In the realm of truths we, as humans, identify as self-evident, none might be more widely-accepted and, conversely, widely-despised as the necessity of a secure, full-time job, or at the least, a steady source of income.
In the lexicon of Richard Scarry professions, such as firefighter, secretary, businessman, teacher, etc., to more freshly-minted careers such as social media marketers and web designers, the common, albeit somewhat flawed, blueprint for a life of success relies on outworking your peers. Think how every NFL analyst strokes Peyton Manning and Russell Wilson; “He’s the first one in the building watching film and the guy who’s staying after practice to develop rapport with his receivers.” America loves hard-work, or at least the idea of it.
It makes sense, considering early Americans persevered harsh, primitive conditions, instilling a rigorous, Puritan work ethic to sustain them through blustering winters and humid summers. This hard-work is the same bedrock that generations of our forefathers built new lives in America upon as immigrants, and grew the nation from a revolutionary upstart, to industrial powerhouse, to the center of the political and financial world. The “American Dream” is the notion the United States provides all the opportunities for success one could dream of should they work hard enough and dutifully.
You could do a who’s-who of business leaders, scientists, engineers, chefs, etc., and see a long line of tireless workers who have risen to the apex of their professions due to their passion and commitment to their craft. But for those success stories, we routinely hear 100% avoidable work and stress related tragedies, such as the 21-year-old investment banker who died after working three days straight, or the 32-year-old lawyer who passed away after working 80-100 hour weeks.
This isn’t some racially-steeped John Henry fable; these are real young men and women working themselves past the point of exhaustion. They aren’t trying to prove the power of human intellect vs. computational prowess of a machine, rather the very work culture they opt into demands they push themselves beyond human limitations so the firm can be slightly more profitable. No investment analysis is worth the life of any one, lest a 21-year old. Yet, these stories don’t flood our RSS feeds and dominate business news headlines. No, instead these main-stream sources are full of articles on time-management tips, stress-coping techniques and so on. Why placate an antiquated notion of long work days equalling hard work, when you could rethink your personal stance on what YOU need to do to be most productive.

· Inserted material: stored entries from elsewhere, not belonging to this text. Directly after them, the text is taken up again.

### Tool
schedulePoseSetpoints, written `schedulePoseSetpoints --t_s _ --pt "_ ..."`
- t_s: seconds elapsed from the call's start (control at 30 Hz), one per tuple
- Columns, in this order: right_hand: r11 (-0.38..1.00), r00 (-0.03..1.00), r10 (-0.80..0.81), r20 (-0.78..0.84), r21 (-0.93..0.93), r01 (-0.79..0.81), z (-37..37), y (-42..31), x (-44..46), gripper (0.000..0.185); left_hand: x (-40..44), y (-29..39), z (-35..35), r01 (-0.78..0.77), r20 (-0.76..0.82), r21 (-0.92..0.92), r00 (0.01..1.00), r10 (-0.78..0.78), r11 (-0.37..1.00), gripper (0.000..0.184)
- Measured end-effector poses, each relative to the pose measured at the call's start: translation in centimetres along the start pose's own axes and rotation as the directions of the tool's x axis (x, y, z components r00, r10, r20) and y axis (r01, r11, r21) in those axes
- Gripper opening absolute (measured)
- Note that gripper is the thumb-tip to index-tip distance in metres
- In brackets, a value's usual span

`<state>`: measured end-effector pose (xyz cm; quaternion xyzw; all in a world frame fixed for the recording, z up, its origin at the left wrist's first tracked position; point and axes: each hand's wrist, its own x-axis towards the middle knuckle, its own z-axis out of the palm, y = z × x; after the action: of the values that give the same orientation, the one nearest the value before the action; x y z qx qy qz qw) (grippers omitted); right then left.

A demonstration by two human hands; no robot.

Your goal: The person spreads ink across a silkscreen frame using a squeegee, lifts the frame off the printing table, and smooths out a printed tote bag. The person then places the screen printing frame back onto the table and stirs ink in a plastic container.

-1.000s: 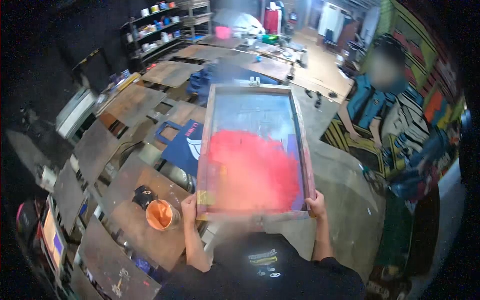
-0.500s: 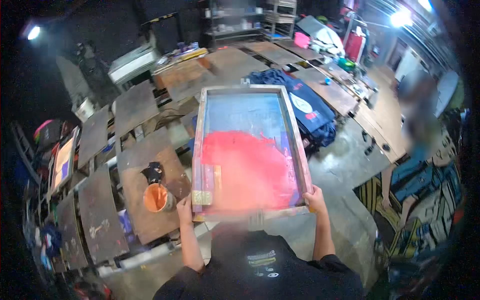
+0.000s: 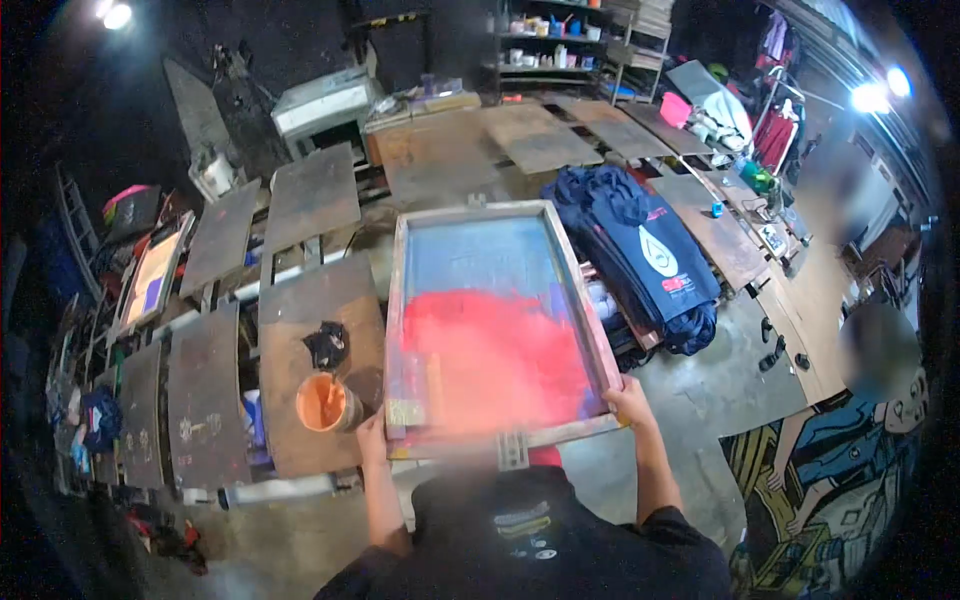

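Observation:
A wooden-framed printing screen (image 3: 480, 250) is held out in front of my chest, tilted, with blue-grey mesh at its far part and red-pink ink over the near part. My left hand (image 3: 372, 440) grips its near left corner, and my right hand (image 3: 628, 402) is closed round the near right corner. A metal clip (image 3: 512, 450) sits on the near rail and a smaller one (image 3: 476, 201) on the far rail. Left of the screen, an ink bucket (image 3: 328, 403) with orange inside stands on a brown board, beside a crumpled black cloth (image 3: 326, 344).
Dark printed garments (image 3: 655, 255) lie draped to the right of the screen. Rows of flat boards (image 3: 315, 198) run along the left and back. Shelves with jars (image 3: 552, 45) stand at the rear. Sandals (image 3: 771, 355) lie on the floor near a painted panel (image 3: 850, 455).
My view has turned left, so the surroundings appear shifted right. The screen sits slightly lower in view. Both hands keep their hold on its near corners.

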<state>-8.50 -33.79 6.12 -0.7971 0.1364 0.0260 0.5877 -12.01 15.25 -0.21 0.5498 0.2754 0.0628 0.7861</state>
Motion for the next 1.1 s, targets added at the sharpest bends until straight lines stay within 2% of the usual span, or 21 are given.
schedulePoseSetpoints --t_s 0.07,0.1,0.23,0.3,0.4,0.47,0.67,0.73,0.8,0.9,0.97,1.03,1.1 --pt "0.997 0.995 0.057 0.086 -0.056 -0.052 -1.0 -0.5 2.0 0.044 0.4 -0.7 0.6 0.017 -0.015 -0.040 1.000 -0.018 0.999 0.031" --pt "0.995 0.989 0.092 0.114 -0.052 -0.086 -1.3 -0.2 3.3 0.041 1.0 -1.3 0.9 -0.034 -0.061 0.019 0.998 0.035 0.999 0.031" --pt "0.998 0.984 0.045 0.172 -0.058 -0.035 -3.2 0.5 7.5 0.040 0.1 -3.0 3.6 -0.083 -0.118 -0.057 0.990 0.076 0.995 0.034" --pt "0.997 0.971 0.036 0.237 -0.077 -0.019 -4.3 0.2 9.8 0.039 -0.6 -2.3 5.4 -0.057 -0.145 -0.044 0.988 0.050 0.997 0.033" --pt "1.000 0.965 0.011 0.263 -0.001 -0.011 -5.4 0.8 12.4 0.039 -0.7 -3.0 6.7 -0.085 -0.162 0.054 0.983 0.092 0.995 0.031" --pt "1.000 0.955 0.019 0.295 -0.008 -0.018 -5.9 1.4 13.9 0.039 -0.3 -4.2 6.7 -0.111 -0.172 0.052 0.978 0.118 0.992 0.031" --pt "0.999 0.951 -0.035 0.307 0.016 0.032 -5.9 2.7 17.7 0.034 -1.6 -1.0 10.9 -0.034 -0.226 0.012 0.974 0.036 0.999 0.032" --pt "1.000 0.949 -0.012 0.315 -0.001 0.013 -6.0 3.0 18.9 0.034 -0.9 -1.5 11.2 -0.074 -0.230 0.015 0.970 0.076 0.997 0.032" --pt "1.000 0.947 0.011 0.321 -0.013 -0.007 -6.3 3.3 19.2 0.035 -0.7 -2.1 11.3 -0.049 -0.197 0.010 0.979 0.050 0.999 0.032" --pt "0.997 0.945 0.022 0.326 -0.081 0.005 -6.4 3.3 19.7 0.035 0.1 -4.4 10.6 -0.094 -0.207 0.036 0.973 0.100 0.995 0.032" --pt "0.999 0.953 -0.038 0.302 0.012 0.036 -6.4 4.1 19.8 0.033 0.2 -5.8 10.4 -0.090 -0.200 0.074 0.974 0.103 0.993 0.032" --pt "0.999 0.951 -0.038 0.308 0.028 0.031 -6.3 3.2 18.6 0.034 1.4 -8.1 9.5 -0.163 -0.219 0.061 0.960 0.173 0.985 0.032" --pt "0.999 0.949 -0.032 0.314 0.039 0.021 -6.4 3.5 18.4 0.035 2.3 -9.9 8.5 -0.151 -0.195 0.085 0.967 0.165 0.985 0.032"
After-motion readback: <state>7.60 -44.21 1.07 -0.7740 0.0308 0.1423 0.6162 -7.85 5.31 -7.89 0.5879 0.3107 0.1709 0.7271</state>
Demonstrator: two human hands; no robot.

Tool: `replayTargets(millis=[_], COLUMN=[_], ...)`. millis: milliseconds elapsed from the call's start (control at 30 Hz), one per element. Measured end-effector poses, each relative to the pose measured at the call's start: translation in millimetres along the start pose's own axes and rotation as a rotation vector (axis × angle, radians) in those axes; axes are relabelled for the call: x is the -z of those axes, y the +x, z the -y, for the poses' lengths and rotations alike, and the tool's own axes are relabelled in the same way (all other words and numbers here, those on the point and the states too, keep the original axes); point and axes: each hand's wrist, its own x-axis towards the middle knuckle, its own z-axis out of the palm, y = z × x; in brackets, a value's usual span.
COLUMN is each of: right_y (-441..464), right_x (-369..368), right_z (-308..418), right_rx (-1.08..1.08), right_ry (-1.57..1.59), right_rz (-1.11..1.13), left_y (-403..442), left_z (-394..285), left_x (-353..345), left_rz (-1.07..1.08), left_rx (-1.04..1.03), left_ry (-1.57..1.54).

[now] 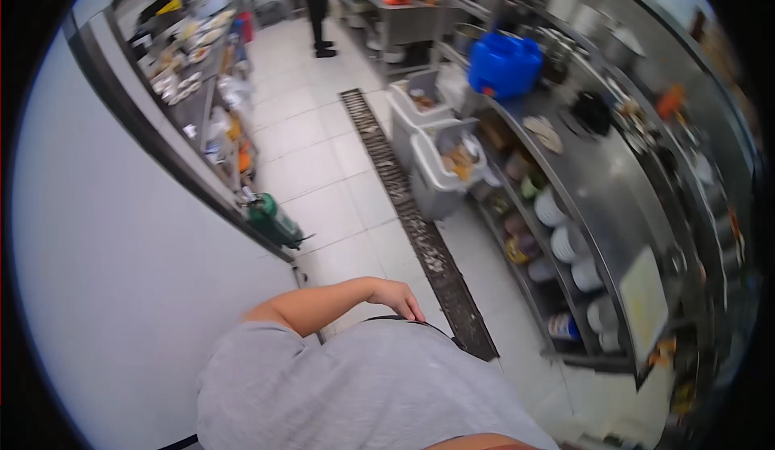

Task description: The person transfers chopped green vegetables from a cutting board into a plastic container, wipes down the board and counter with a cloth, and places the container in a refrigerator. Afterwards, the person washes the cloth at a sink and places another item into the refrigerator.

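My left hand (395, 297) hangs in front of my waist, at the end of a bent bare arm. Its fingers point downward, loosely extended, with the tips at a black band (440, 333) along the lower front of my grey shirt (363, 377). I see nothing held in it, though the thumb side is partly hidden. Only a bit of my right arm shows at the bottom edge; my right hand is out of view. Beyond my left hand, a floor drain grate (428, 248) runs along white tiles.
A steel counter (601, 175) with shelves of bowls stands at right, bearing a blue jerrycan (505, 64) and a cutting board (643, 305). Grey bins (444, 180) stand beside it. A green cylinder (273, 220) is left, by a white wall (121, 248). Another person (317, 6) stands ahead.
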Motion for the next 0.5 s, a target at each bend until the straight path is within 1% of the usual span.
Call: replayTargets(millis=[67, 100, 167, 200, 233, 300, 333, 400, 467, 500], right_y=[112, 168, 292, 361, 412, 494, 511, 541, 558, 556], right_x=[32, 48, 69, 76, 78, 80, 80, 64, 39, 31], right_z=[18, 40, 114, 165, 209, 303, 368, 459, 537, 580], right_rx=[0.207, 0.251, -0.037, -0.195, -0.095, 0.06, 0.071, 0.111, 0.074, 0.07], right_ry=[0.022, 0.105, 0.555, 0.766, 0.811, 0.963, 0.906, 0.948, 1.02, 1.027], right_rz=[-0.032, -0.033, 0.046, 0.082, 0.131, 0.352, 0.322, 0.458, 0.613, 0.65], left_y=[-10, -19, -37, -48, -63, -87, -99, -125, -153, -166], left_z=[10, 12, 9, 10, 13, 34, 43, 59, 55, 43], left_x=[36, 48, 78, 89, 99, 125, 140, 177, 233, 265], left_rz=[-0.175, -0.25, -0.392, -0.523, -0.652, -0.913, -1.021, -1.218, -1.225, -1.23], left_rx=[-0.044, -0.026, 0.005, -0.025, -0.055, -0.146, -0.151, -0.159, -0.182, -0.203], left_ry=[0.028, -0.002, -0.053, -0.162, -0.268, -0.419, -0.467, -0.554, -0.609, -0.624])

Not all of us have creative jobs, and that’s good, because we need analytical folks to keep the world running smoothly. But that’s erroneous when it comes to the way your brain continues to engage on a subconscious level. For me, I find most ideas strike me while commuting to and from work, usually from inspiration from something I’m reading or listening to. Usually while mindlessly sitting in traffic. So I keep my Notes app open and write down partial ideas, individual lines of prose; anything that comes spontaneously is put to (digital) print before it can evaporate into the abyss of eternity.
The shower is another place where hosses often do their best thinking. This may seem counter-intuitive, as showering is such an engrained process it requires no active brain-processing, but this freedom allows your mind to wander and consider topics it may not otherwise when you are focusing on a specific goal.
It may take concerted effort, but not forcing your brain to focus on one goal or task actually frees up your mind to create solutions and connections you never could have in a vacuum of focus.
Disconnecting from the seemingly inextricable tentacles of an implied duty to work long hours is not some pie-in-sky, hair-brained dream. No, in fact, our cigarette-loving, casual-working friends in France had email after work banned by the government.
So the question that remains to be seen: can our country of people born and raised on the belief that over-work (or entitled privilege) is the sole path toward financial, and, ultimately, personal happiness, reprogram ourselves to acknowledge personal-time, relaxation and a healthy life-work balance (and not the other way around) as equally important to leading successful, fruitful lives? I for one hope so.
Next time you’re feeling stressed at work and feel like you’re on the brink of being over-whelmed, just think to yourself: “Do less.” So to quote the venerable Paul Rudd, “The less you do, the more you do.” It’s an overly-simplistic existential thought, but it’s important to keep in mind when you’re stressed and working on too much at once.
Work is essential. Whether you’re in the corner office, counting down days until you retire from your middle-management hell-hole, or a young person trying hard to ascend the corporate ladder for that, oh so covetous money (I want it too, no judgment), just remember the Golden Rule of being a hoss: Treat yo self the way you want others to treat you. And when it comes to work, do less.